It was on this date, June 22, 1922, that fashion designer Bill Blass was born William Ralph Blass in Fort Wayne, Indiana. He studied fashion design at Parsons School of Design, then worked in counter-intelligence during World War Two. After the war, in 1945 Blass returned to New York and signed on with Anne Klein. He worked his way through several design companies until at last he had his own label, Bill Blass Ltd., by 1959.
Blass’s celebrity client list, who wore proudly his “back-to-back B” design theme, read like a Who’s Who in Hollywood and politics. He even authored a Dining in Manhattan Cookbook (1983) and an autobiography, Bare Blass (2002). Blass donated $10 million to the New York Public Library in 1994. He was a seven-time Coty Award winner and, in 1999, the year his sold his label and retired, received from the Fashion Institute of Technology their first lifetime achievement award. Bill Blass died of cancer at age 79, at his home in New Preston, Connecticut, on 12 June 2002. In his will he bequeathed half of his $52 million estate to the Metropolitan Museum of Art.
In a 1999 interview in SF Weekly, a San Francisco alternative newspaper, Blass would not admit to having religious beliefs, but said, “I have a firm belief in such things as, you know, the water, the Earth, the trees and sky. And I’m wondering, it is increasingly difficult to find those elements in nature, because it’s nature I believe in rather than some spiritual thing.”

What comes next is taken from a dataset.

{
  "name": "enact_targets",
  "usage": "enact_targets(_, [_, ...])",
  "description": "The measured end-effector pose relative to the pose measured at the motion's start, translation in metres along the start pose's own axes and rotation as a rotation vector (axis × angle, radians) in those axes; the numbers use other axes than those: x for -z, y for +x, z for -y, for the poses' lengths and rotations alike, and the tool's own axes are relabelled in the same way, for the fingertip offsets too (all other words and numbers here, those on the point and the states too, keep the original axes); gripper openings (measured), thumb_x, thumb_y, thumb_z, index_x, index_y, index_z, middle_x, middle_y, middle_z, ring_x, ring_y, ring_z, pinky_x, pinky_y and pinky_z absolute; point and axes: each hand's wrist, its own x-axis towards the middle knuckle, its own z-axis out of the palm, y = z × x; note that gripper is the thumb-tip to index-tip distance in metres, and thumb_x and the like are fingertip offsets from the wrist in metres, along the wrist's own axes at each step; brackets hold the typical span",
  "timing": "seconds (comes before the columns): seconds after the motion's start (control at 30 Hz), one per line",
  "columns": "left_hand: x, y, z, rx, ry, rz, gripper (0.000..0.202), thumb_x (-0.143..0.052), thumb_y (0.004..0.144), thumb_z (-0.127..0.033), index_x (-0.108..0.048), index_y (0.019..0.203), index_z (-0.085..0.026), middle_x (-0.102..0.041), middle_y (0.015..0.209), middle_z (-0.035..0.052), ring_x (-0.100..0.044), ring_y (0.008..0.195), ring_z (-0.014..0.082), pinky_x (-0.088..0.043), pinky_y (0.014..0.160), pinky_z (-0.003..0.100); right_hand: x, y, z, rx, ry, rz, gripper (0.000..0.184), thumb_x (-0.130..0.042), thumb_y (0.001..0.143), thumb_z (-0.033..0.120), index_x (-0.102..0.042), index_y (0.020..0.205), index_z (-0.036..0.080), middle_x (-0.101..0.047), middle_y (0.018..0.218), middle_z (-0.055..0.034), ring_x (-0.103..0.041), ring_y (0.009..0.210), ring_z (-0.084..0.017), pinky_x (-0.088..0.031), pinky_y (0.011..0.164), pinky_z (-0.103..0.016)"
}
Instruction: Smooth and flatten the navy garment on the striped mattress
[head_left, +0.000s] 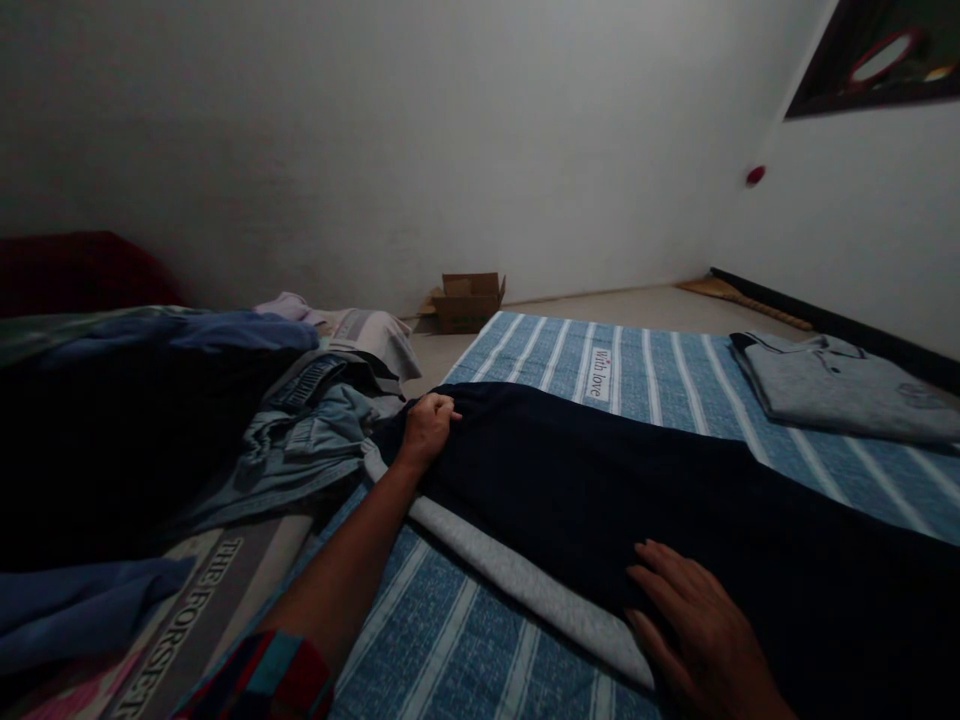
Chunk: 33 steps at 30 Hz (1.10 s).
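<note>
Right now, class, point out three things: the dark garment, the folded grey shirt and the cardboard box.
dark garment [600, 480], head view, on its flat middle.
grey shirt [832, 395], head view, on the middle of its folded front.
cardboard box [466, 310], head view, on its front wall.

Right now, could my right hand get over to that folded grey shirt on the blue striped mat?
Probably yes. The right hand lies flat on the dark garment; only open mat separates it from the grey shirt, though it looks a stretch.
</note>
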Motion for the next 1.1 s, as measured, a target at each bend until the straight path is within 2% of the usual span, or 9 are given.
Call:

The interviewer pressed on, asking, “You’re not a religious man?” Blass replied, “No. And I do suppose that science has taken, to a large extent and for a number of people, has taken the place of religion.” Asked to clarify, Blass concluded, “That one can have more belief in scientific cures or scientific miracles than you do in God miracles. It’s inevitable that we will eventually diffuse into nothingness...” (SF Weekly, 1-8 September 1999).
“Christian religion ... has been and still is the principal enemy of moral progress in the world. ... Religion is based, I think, primarily and mainly upon fear.”